PROBLEM DETAILS: Scan the entries for lines with the word "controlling" and copy those lines.

Data entries
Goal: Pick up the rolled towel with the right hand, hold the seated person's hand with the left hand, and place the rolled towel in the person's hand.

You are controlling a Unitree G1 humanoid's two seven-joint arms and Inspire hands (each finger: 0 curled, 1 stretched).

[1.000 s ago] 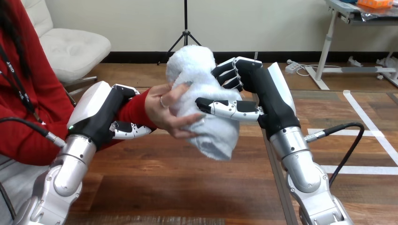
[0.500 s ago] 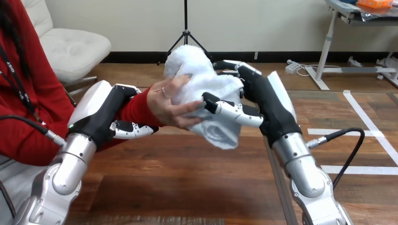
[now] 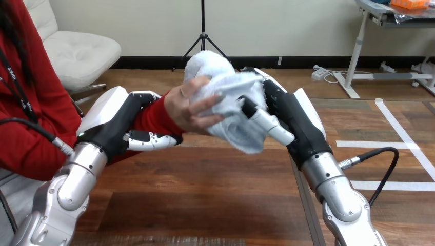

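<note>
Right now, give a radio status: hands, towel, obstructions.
Left hand gripping person's red-sleeved forearm. Right hand pinching white rolled terry towel; person's hand wrapped on it too. Nothing in the way.

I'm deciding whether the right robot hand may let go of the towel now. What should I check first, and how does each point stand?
1. Person's hand closed on the rolled towel: ok, its fingers wrap the roll's front.
2. Left robot hand steadying the person's wrist: ok, its thumb curls under the red sleeve.
3. Right robot hand gripping the towel: ok, its thumb presses into the towel, so release has not begun.
4. Towel clear of the table: ok, held in the air.
5. Person's grip firm enough to bear the towel alone: cannot tell.
</note>
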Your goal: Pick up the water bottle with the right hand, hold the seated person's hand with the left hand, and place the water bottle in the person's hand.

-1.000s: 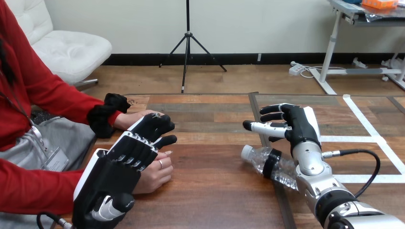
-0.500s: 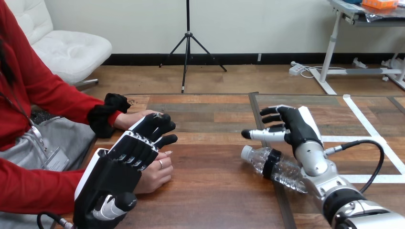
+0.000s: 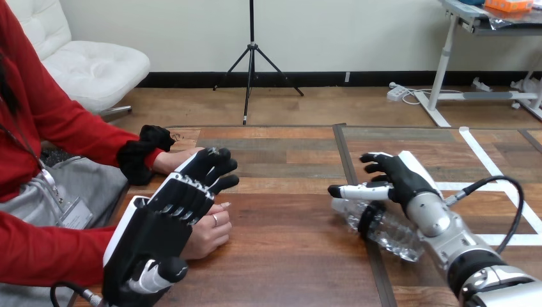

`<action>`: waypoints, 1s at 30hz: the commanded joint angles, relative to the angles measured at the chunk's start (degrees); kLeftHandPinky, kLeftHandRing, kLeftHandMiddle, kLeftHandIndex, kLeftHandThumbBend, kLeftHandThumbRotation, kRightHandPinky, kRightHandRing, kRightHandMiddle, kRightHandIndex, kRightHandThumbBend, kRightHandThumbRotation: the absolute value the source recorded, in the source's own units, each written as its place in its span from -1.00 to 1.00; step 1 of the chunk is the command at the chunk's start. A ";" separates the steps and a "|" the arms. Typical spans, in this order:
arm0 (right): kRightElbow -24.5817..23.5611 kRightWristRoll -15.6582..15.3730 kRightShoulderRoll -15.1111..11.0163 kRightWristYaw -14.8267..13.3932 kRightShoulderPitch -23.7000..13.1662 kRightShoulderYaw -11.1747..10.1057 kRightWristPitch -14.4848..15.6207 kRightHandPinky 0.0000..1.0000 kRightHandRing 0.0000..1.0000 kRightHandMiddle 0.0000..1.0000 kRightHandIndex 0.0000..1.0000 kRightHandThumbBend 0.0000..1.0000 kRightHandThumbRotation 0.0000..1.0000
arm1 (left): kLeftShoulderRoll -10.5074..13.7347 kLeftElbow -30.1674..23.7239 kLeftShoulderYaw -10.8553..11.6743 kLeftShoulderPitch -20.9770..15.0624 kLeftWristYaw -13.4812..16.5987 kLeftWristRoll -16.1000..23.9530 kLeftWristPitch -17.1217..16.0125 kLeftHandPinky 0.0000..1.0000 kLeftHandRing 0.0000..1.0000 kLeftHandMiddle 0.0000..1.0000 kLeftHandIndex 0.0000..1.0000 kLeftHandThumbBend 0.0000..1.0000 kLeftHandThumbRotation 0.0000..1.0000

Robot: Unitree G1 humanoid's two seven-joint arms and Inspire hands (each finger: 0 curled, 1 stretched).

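Left hand: released, fingers straight, laid flat over the person's hand at 8 o'clock on the bench; no grip is seen.
Water bottle: laid on its side at 4 o'clock, nearer the right arm; long axis 10 to 4 o'clock, cap end pointed to 10.
Right hand: released, fingers loosely bent, placed over the neck end; thumb pointed to 9 o'clock; bottle body trails toward 5 o'clock.

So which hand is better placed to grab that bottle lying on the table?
The right hand: it is open, right over the water bottle. The left hand is far off, over the person's hand.
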 commanded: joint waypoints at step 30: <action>-11.08 -3.63 -6.30 11.16 -2.32 6.96 9.45 0.44 0.78 0.89 0.98 1.00 -0.20 | -2.33 2.80 -0.63 -6.31 -1.76 -0.90 -1.24 0.73 0.85 0.85 0.77 1.00 0.24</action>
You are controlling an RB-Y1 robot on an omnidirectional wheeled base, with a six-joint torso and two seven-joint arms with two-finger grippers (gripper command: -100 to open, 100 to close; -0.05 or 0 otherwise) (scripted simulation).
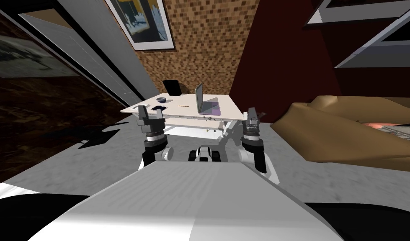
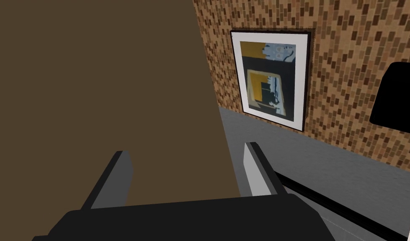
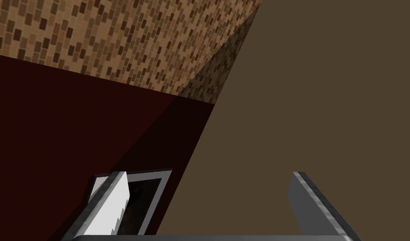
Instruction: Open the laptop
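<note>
Laptop [image 1: 207,102] sits open, hinge running away, screen rightward; left gripper [image 1: 150,112], right gripper [image 1: 251,113] released.

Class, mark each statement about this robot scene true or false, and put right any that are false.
1. The laptop stands on the white desk. True.
2. The laptop's lid lies shut flat. False: the lid is raised, standing about upright over the base.
3. The left gripper is open. True.
4. The right gripper is shut on the laptop. False: it is open and holds nothing.
5. A framed picture hangs on the brick-patterned wall behind the desk. True.
</note>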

RESPONSE TO THIS EXERCISE:
You are controlling a Unitree G1 humanoid's two seven-joint arms and Inspire hands (each finger: 0 curled, 1 stretched).
You are controlling an RB-Y1 robot on an omnidirectional wheeled base, with a six-joint torso and two seven-joint arms with two-finger grippers (gripper command: -100 to open, 100 to close; -0.05 or 0 otherwise) (scripted simulation).

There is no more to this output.